Saturday, May 07, 2011

Labour Scotches the United Kingdom

Now it’s Scotland that matters most. Defeat for Labour north of the border is a disaster for Ed Miliband.

Worse could be in store if, as seems likely, the SNP goes ahead with a referendum on independence for Scotland.

Labour would be wiped out at Westminster and lose any chance of forming a Government for a generation if the party were deprived of its cohort of Scottish MPs.

The Scots won’t care about that. They will vote for independence if they think it’s good for Scotland.

When push comes to shove, I suspect they will think they are better off as part of the union than they would be as an obscure region of the European super-state.

But who knows? The Scots have given Alex Salmond an overwhelming vote of confidence.

That is partly because of the slump in support for Nick Clegg’s Lib Dems who are seen as propping up a Tory Government. But Labour did very badly in Scotland as well and there is no excuse for that other than a rejection of the effete Metropolitan Mr Miliband.

It would be tragic if the legacy of Cameron's first Government were the break-up of the United Kingdom but the Tories would be tempted to support the idea because it would leave them in power at Westminster for the forseeable future.

3 comments:

JoolsB said...

If the Scots were to vote for independance, it would not be a legacy of this Government as you suggest but a legacy of Blair's Government when he introduced his lopsided devolution act which deliberately left England out for pure partisan reasons. Labour have brought this on themselves. Having said that, the Scots almost certainly won't vote for independence, why should they? They've got the best of both worlds already, their own parliament making promises that the English can only dream of without having to worry about raising the money to pay for it. They may well vote SNP for their own parliament but come a General Election, they will almost certainly vote Labour to 'represent' them in a UK parliament as SNP MPs would be too small in number. It's about time they were made to choose but either way they should not have a second vote where they can also determine the outcome of the UK parliament which predominately nowadays is only there to govern England. Scottish MPs are superfluous to requirements at Westminster except to meddle in matters which don't affect them, i.e. English matters and it's about time our 'Unionist' Prime Minister, put there by the English, nowhere else, did something to end this discrimination against the English.

JoolsB said...

If the Scots were to vote for independance, it would not be a legacy of this Government as you suggest but a legacy of Blair's Government when he introduced his lopsided devolution act which deliberately left England out for pure partisan reasons. Labour have brought this on themselves. Having said that, the Scots almost certainly won't vote for independence, why should they? They've got the best of both worlds already, their own parliament making promises that the English can only dream of without having to worry about raising the money to pay for it. They may well vote SNP for their own parliament but come a General Election, they will almost certainly vote Labour to 'represent' them in a UK parliament as SNP MPs would be too small in number. It's about time they were made to choose but either way they should not have a second vote where they can also determine the outcome of the UK parliament which predominately nowadays is only there to govern England. Scottish MPs are superfluous to requirements at Westminster except to meddle in matters which don't affect them, i.e. English matters and it's about time our 'Unionist' Prime Minister, put there by the English, nowhere else, did something to end this discrimination against the English.

Chris said...

An interesting read, but it also demonstrates how repeating a particular factoid by passing it from one person to another can make people believe it to be true. I have seen similar incorrect comments by others, so this sets the record straight.

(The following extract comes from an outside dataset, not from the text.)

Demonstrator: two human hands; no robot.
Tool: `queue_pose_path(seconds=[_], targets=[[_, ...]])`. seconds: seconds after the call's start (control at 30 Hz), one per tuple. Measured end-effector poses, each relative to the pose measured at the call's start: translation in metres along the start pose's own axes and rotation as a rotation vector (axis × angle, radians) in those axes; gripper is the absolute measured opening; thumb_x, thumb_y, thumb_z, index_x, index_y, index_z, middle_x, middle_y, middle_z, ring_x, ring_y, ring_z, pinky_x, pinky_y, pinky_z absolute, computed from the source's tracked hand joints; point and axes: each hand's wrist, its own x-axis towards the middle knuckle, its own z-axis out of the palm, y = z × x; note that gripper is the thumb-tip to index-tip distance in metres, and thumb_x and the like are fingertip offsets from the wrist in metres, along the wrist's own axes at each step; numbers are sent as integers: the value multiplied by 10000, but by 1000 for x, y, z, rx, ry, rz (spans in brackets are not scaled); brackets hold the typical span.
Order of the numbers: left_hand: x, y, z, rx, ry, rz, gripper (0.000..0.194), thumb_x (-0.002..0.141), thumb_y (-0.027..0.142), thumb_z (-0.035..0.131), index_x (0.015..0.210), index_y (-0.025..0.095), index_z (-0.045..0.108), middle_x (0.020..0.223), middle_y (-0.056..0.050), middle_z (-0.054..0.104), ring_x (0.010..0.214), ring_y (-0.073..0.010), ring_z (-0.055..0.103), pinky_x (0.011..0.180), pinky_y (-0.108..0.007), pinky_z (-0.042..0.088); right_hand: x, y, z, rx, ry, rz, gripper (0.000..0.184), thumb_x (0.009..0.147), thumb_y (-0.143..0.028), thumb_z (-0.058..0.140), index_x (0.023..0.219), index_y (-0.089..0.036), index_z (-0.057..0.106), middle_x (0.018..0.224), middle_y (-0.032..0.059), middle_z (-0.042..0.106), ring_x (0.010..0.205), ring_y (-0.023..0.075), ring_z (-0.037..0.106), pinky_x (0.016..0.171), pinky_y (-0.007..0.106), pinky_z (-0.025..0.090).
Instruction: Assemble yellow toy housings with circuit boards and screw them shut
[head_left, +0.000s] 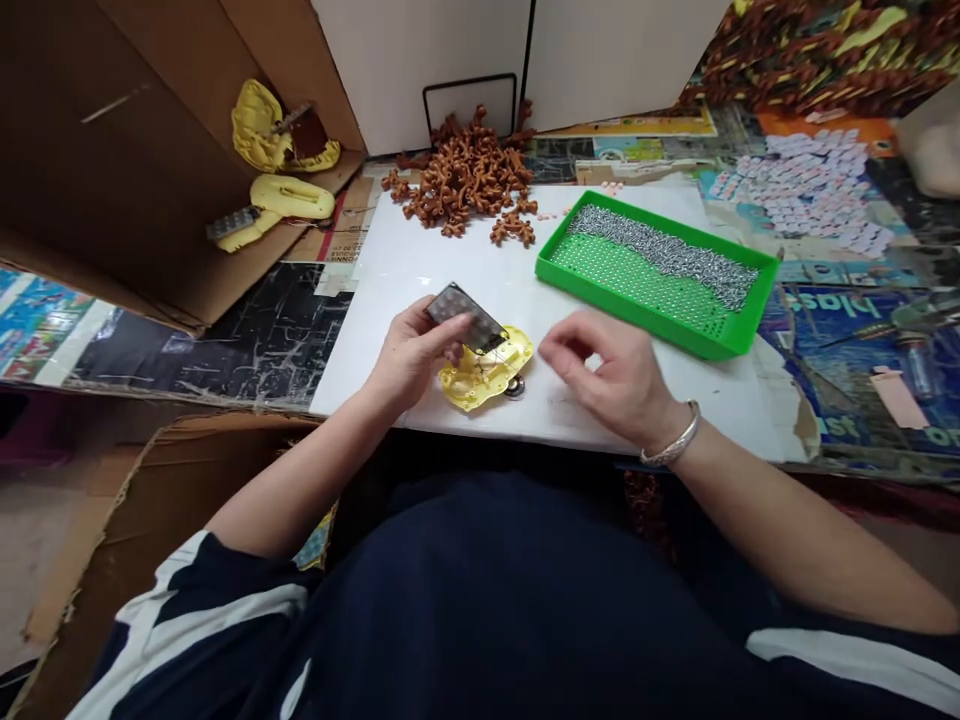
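My left hand (409, 362) grips a dark rectangular panel (466, 318) with rounded bumps on its face, the thumb lying across it. Below the panel a yellow plastic shell (487, 372) lies on the white board (420, 260), its inner side up, partly covered by the panel. Thin wires run between the two. A small round dark part (514, 386) rests at the shell's lower right edge. To the right of the shell my right hand (604, 370) is closed with thumb and forefinger meeting in a pinch; anything between the tips is too small to make out.
A green tray (637, 303) of small metal screws (667, 250) stands beyond my right hand. Brown plastic pieces (469, 170) are heaped at the back. Yellow shells (289, 200) lie in a cardboard box (247, 260) at left. Pale pieces (817, 190) and a screwdriver (911, 325) are at right.
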Motion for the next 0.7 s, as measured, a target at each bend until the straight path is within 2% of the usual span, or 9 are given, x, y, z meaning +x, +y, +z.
queue_pose_path(seconds=[0.07,0.13,0.23,0.3,0.43,0.53,0.6,0.7], targets=[[-3,-8,-4,-96,142,-4,365,564,379,902,730,202,630,711,30,648,519,-75,509,483,-211,434,-15,13,12,-100,-123,-101,192,969,-302,532,870,-187,650,829,47,674,720,159,607,666,283,472],[-9,-14,-3,-151,244,24,371,560,357,896,756,211,618,732,42,651,523,-69,517,494,-207,455,-23,19,25,-240,-189,-166,221,972,-341,542,1021,-170,673,1009,107,695,877,212,642,750,320,503],[-22,-18,4,-212,336,67,386,562,354,902,766,211,608,731,59,645,515,-53,531,494,-188,469,-20,18,39,-448,-227,-147,317,964,-384,558,1147,-142,651,1116,154,670,960,261,625,781,358,502],[-32,-20,7,-240,345,50,403,553,366,917,774,203,623,724,59,651,525,-50,556,504,-173,484,-11,16,41,-511,-277,-95,266,972,-321,539,1139,-144,646,1103,148,673,961,262,621,748,349,488],[-44,-20,3,-232,296,32,435,564,411,925,821,193,649,741,39,679,563,-69,612,532,-174,530,8,17,37,-459,-342,-18,218,950,-191,529,1131,-150,643,1123,112,689,1019,246,625,791,328,475],[-41,-16,-9,-106,236,94,408,609,435,909,807,191,648,719,35,673,563,-85,628,545,-191,550,10,18,28,-469,-339,-26,260,919,-140,521,1146,-148,649,1104,108,697,1002,239,630,794,321,468],[-33,-11,-19,43,146,183,352,675,438,876,778,188,651,677,35,647,547,-87,615,544,-197,541,5,17,20,-514,-323,-56,280,913,-150,524,1161,-142,654,1095,120,691,987,241,631,766,319,464],[-14,-2,-31,322,-80,359,243,759,392,822,784,188,693,746,-5,670,648,-114,638,618,-222,541,-8,17,9,-524,-337,-100,236,934,-172,508,1089,-139,683,1019,108,687,924,222,638,734,310,464]])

It is simply not the case that "Labour would be wiped out at Westminster and lose any chance of forming a Government for a generation if the party were deprived of its cohort of Scottish MPs". It was only in 1950 and 1964 (February and October governments), when there was a Labour majority government without a majority in England. The 1964 governments barely struggled to survive though. The 1974 administration relied on a Lib-Lab pact but no party had a majority in England (including the conservatives).

Labour's majority would have been reduced, but never eliminated except in these cases if the Scottish members were not available. In particular, all the Blair and Brown governments had a majority of MPs in England, as well as in the UK as a whole.